Cristián Alfaro

Personal information
- Full name: Cristián Francisco Orlando Alfaro
- Date of birth: 8 September 1977 (age 47)
- Place of birth: Salta, Argentina
- Height: 1.77 m (5 ft 10 in)
- Position(s): Forward

Youth career
- Juventud Antoniana

Senior career*
- Years: Team / Apps / (Gls)
- 1999–2002: Juventud Antoniana / 63 / (17)
- 2002: Oriente Petrolero / 16 / (7)
- 2003: Juventud Antoniana
- 2003: The Strongest / 13 / (2)
- 2004–2005: Juventud Antoniana / 72 / (18)
- 2006: Huracán / 20 / (3)
- 2007–2008: Chacarita Juniors / 28 / (5)
- 2008–2009: Santiago Wanderers / 50 / (17)
- 2010: Unión Temuco / 25 / (6)
- 2011: Central Norte
- 2011–2012: Nueva Chicago / 26 / (9)
- 2012–2013: Atlanta / 9 / (0)
- 2013: Talleres de Perico
- 2013–2016: Mitre de Salta / 68 / (38)

Medal record
| Second place | Bolivian Primera División | 2002 |
| First place | Bolivian Primera División | 2003 |
| Second place | Primera B de Chile | 2009 |

= Cristián Alfaro =

Argentine footballer

Cristián Francisco Orlando Alfaro (born September 8, 1977, in Salta) is an Argentine former footballer who played as a forward.

==Career==
Alfaro started his career with Juventud Antoniana.
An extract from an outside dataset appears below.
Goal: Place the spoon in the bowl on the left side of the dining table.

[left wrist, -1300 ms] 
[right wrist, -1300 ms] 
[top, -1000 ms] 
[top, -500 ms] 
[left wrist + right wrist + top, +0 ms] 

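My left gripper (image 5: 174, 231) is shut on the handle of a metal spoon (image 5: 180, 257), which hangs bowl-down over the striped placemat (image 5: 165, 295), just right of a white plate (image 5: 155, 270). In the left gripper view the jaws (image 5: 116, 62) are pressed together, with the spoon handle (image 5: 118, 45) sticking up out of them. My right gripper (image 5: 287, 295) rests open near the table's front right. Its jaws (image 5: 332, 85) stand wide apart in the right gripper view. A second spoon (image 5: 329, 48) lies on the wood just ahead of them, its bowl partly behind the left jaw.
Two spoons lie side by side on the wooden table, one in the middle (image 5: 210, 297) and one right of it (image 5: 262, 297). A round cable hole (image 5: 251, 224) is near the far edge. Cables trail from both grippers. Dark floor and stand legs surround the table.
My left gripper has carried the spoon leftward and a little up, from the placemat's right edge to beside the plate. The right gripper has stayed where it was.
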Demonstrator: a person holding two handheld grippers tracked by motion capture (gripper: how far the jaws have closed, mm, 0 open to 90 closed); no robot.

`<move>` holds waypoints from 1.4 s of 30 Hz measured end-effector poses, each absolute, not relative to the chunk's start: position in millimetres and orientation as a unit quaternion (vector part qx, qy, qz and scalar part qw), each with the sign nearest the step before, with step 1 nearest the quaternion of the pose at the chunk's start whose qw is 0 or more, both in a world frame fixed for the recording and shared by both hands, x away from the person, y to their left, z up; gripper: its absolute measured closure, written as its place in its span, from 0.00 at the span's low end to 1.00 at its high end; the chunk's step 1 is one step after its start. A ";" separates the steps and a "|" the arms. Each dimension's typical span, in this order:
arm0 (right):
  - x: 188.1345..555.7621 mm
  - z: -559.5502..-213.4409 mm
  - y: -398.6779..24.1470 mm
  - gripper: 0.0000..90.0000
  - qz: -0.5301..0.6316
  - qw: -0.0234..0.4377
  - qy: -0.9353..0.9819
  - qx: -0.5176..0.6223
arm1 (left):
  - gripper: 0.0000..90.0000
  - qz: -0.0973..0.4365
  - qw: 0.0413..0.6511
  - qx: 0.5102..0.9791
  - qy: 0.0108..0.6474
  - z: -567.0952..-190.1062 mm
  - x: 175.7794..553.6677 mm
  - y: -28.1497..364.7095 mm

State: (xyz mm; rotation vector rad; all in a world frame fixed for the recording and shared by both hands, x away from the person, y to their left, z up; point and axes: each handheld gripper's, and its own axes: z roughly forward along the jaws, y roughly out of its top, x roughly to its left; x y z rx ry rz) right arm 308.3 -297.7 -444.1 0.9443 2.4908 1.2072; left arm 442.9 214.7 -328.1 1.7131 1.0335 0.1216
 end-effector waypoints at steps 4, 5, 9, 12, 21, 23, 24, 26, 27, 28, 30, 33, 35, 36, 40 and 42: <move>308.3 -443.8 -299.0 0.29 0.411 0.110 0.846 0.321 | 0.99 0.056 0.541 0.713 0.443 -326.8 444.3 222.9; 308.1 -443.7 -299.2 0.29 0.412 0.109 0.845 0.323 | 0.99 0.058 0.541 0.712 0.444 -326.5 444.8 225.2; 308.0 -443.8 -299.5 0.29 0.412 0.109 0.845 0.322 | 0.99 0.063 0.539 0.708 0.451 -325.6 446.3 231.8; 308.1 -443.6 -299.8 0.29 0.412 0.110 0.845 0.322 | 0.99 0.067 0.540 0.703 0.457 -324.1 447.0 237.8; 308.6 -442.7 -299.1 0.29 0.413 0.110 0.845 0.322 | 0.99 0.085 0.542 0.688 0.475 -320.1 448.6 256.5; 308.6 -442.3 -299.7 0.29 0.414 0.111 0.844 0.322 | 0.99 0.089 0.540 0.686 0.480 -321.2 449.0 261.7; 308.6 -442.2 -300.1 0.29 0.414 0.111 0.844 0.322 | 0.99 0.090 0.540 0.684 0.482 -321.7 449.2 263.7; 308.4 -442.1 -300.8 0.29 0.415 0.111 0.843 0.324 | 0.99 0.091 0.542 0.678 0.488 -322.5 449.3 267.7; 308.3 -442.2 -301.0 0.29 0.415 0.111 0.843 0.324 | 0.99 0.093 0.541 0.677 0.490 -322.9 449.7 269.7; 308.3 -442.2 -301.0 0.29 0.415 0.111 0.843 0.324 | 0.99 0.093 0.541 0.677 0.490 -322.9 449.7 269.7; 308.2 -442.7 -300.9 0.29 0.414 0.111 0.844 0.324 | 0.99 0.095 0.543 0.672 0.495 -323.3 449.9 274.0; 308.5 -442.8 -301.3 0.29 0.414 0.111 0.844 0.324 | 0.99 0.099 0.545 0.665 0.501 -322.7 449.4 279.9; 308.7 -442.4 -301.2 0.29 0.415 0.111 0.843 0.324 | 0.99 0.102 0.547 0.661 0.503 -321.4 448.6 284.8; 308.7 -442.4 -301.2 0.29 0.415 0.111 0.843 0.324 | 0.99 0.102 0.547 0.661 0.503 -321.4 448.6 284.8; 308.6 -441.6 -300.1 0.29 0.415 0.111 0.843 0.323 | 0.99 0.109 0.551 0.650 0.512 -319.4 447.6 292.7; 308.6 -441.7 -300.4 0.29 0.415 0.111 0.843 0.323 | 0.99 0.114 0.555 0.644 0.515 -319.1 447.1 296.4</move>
In his homeland, he also played for Huracán, Chacarita Juniors, Central Norte, Nueva Chicago, Atlanta, Talleres de Perico and Mitre de Salta.

Abroad, he played for both Oriente Petrolero and The Strongest in Bolivia and both Santiago Wanderers and Unión Temuco in Chile.